Repair Order Committee History and Milestones
In 2007 Mike Hastings of CynCast approached the industry, highlighting the need for a standardized repair order message. At that time, the vehicle damage estimates didn’t have any repair information in them. Mike held a meeting at NACE 2007 and Fred Iantorno of CIECA stepped up to the plate and pledged CIECA support, naming Mike Hastings and Toan Nyguen of ABRA as co-chairs of the committee. In 2008 a “face to face” meeting was held in Scottsdale, Arizona with excellent industry turn out. In attendance were all the major estimating system companies, DuPont, and several notable industry stakeholders. What is important to note is that all the major industry players were there along with senior management, ready to get this project started. In this meeting, the architecture of the Repair Order was identified and laid out. After the meeting, CIECA partners were itching to get started.

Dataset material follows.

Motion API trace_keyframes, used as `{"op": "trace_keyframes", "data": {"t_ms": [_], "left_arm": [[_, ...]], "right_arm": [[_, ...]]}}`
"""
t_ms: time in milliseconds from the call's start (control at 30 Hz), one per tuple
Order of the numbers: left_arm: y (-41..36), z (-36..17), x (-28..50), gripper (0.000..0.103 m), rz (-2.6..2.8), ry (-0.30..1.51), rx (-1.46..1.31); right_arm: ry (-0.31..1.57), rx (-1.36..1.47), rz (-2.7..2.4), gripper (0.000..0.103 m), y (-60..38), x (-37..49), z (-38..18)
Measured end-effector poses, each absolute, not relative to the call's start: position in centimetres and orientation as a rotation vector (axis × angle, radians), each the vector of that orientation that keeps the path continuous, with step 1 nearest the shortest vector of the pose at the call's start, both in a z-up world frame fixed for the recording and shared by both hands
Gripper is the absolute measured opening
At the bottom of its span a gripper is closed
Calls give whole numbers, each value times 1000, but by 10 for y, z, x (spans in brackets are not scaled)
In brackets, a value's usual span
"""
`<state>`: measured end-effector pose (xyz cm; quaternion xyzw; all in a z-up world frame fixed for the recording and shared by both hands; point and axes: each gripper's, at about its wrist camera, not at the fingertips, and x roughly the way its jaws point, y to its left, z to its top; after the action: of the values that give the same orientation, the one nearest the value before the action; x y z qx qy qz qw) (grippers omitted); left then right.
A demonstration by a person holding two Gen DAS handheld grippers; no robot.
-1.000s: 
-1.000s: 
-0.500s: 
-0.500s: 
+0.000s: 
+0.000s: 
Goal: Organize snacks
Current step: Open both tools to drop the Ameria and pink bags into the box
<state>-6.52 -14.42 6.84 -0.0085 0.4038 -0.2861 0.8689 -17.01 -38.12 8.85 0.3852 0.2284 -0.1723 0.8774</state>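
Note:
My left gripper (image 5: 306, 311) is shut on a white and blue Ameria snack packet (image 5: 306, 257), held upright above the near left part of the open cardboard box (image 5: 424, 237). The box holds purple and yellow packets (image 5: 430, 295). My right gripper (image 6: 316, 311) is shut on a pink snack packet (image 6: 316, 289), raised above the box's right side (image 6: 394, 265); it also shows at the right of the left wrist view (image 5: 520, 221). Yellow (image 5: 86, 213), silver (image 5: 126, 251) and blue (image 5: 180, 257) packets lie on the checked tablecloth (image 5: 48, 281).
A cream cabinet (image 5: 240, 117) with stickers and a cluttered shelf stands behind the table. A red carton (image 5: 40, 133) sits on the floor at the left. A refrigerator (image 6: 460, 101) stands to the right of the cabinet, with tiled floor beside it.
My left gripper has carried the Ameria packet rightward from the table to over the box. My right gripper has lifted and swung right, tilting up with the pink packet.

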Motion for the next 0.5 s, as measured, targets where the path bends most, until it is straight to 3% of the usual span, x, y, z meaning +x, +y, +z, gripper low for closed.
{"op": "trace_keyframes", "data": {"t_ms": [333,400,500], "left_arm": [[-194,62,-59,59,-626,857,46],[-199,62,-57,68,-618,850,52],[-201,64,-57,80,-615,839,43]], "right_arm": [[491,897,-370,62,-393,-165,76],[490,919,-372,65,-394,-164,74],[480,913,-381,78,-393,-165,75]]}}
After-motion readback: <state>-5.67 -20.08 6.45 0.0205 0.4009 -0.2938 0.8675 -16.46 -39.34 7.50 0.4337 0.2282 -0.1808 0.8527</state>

The Repair Order officially became standard in 2008, and the first implementation was rolled out in 2008. In 2009 a second implementation was released this one involving the transporting of jpegs in the repair order and was used extensively by Enterprise Rent A Car for their own fleet while undergoing repair. With this integration, when a shop writes an estimate, they upload 20 jpeg images along with the estimate to Cyncast servers through CynCast’s “web claim management system” which then move on to Enterprise using the repair order message that CIECA developed. As a result there are currently tens of thousands of claims with images and Repair Orders move through the Cyncast servers each month. Before the CIECA standard it was all done with strings of e-mails.
Mike Hastings notes that because the repair order standard is written in XML and endorsed by CIECA, it is an easy sell to get implementation whenever the need arises. For example, recently Fix Auto needed a data feed from CCC One’s hosted servers, and they were able to quickly implement that and had it up and running in June of last year.
When asked about the challenges his committee faced, he said the support as so good from the industry that writing the standard was actually the easy part, but developing the implementation guides was more difficult. These implementation best practices guides are difficult to write but the payoff is huge in the long run especially as more and more companies implement the Repair order standard. Stay tuned next Friday when yet another implementation of the Repair order standard is announced.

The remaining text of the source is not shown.